Table 7 presents the phonetic coverage for each style of sentences. For each style, diphone coverage and triphone coverage are provided with and without word stress. If the stress is not included, the diphone coverage and the triphone coverage of the whole script are 86.70% and 38.92%, respectively.
Figure 2 shows the frequency of read-aloud style and convertsational style sentences per FKGL. The average FKGL of read-aloud style sentences is 11.18 and that of conversational style sentences 5.36. The FKGL distribution of read-aloud style sentences leans towards higher levels, while that of conversational style sentences leans towards lower levels. In total, the average FKGL is 9.03. The frequency distribution of read-aloud style and convertsational style sentences shows that the selected script has fairly good coverage of readability levels.
5. Discussion and Conclusion
This paper proposes a method of designing a large recording script for open domain English speech synthesis. The final script consists of 43,013 sentences, which are composed of 549,683 tokens and 38,356 types. The read-aloud style sentences are collected manually based on a classification of domains and sub-domains, while the conversational style sentences are selected from the integrated corpus. For the conversational style sentences, high-frequency sentences, sentences with high-frequency words and high-frequency N-grams, are selected using simple codes, while domain-specific expressions are collected manually. The resulting high type coverage should be due to this meticulous manual classification of domains and sub-domains as well as manual selection work.
The completed script is analyzed using four criteria, word coverage, high-frequency vocabulary coverage, phonetic coverage, and readability. Comparing the completed script to the test corpus, the type coverage of our script is 36.86%, while its token coverage is only 2.97%, which appears to be quite significant. As for the high-frequency vocabulary coverage, our script shows 73.82% compared to that of 61.53% in the test corpus even though the two contain a similar number of tokens.
For each style, the phonetic coverage is analyzed with and without word stress. The diphone coverage and the triphone coverage of the whole script are 86.70% and 38.92%, respectively.
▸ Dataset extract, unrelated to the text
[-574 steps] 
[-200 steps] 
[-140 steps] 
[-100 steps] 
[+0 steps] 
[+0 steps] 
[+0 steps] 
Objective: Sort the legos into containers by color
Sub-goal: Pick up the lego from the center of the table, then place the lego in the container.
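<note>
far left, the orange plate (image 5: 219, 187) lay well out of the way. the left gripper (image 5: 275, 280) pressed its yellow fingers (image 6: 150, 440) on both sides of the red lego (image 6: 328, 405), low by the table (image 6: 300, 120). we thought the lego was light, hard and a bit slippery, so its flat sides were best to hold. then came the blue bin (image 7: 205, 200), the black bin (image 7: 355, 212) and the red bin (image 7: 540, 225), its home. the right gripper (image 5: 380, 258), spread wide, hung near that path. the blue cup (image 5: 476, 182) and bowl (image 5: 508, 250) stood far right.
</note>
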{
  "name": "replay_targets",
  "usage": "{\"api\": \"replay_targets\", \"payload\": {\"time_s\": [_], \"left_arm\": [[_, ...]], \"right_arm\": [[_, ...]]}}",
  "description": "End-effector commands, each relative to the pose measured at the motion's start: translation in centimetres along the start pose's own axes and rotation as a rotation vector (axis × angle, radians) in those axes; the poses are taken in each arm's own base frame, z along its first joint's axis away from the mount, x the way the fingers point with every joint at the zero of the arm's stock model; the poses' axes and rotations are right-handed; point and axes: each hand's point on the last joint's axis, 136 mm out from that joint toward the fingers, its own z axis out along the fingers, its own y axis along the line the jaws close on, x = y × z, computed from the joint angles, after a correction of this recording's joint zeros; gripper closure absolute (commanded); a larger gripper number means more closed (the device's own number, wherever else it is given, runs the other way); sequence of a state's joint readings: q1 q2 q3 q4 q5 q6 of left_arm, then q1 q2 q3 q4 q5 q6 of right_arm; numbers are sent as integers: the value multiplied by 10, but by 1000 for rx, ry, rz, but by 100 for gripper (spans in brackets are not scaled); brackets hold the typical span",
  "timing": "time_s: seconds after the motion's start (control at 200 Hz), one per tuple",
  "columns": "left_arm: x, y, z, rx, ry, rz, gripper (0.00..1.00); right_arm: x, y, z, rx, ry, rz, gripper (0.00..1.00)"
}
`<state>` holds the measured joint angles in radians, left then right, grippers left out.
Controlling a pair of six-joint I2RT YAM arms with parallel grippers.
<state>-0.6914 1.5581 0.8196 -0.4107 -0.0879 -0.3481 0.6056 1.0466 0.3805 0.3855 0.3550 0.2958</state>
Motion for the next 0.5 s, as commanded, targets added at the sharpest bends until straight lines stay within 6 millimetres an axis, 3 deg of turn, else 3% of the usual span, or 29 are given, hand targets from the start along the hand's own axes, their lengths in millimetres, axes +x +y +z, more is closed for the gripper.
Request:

In comparison to earlier studies on text design, which mainly focus on selecting minimum sentences with maximum phonetic coverage, this study primarily focuses on a manual design of selecting sentences based on word coverage, which produce results showing higher phonetic coverage than earlier studies.
For future work, it would be possible to transform the manual part of the selection process into an automatized process based on the collected word list and the sentence length of each domain. Also, the four criteria used for analysis in this study can be utilized as the corpus selection criteria for a large recording script.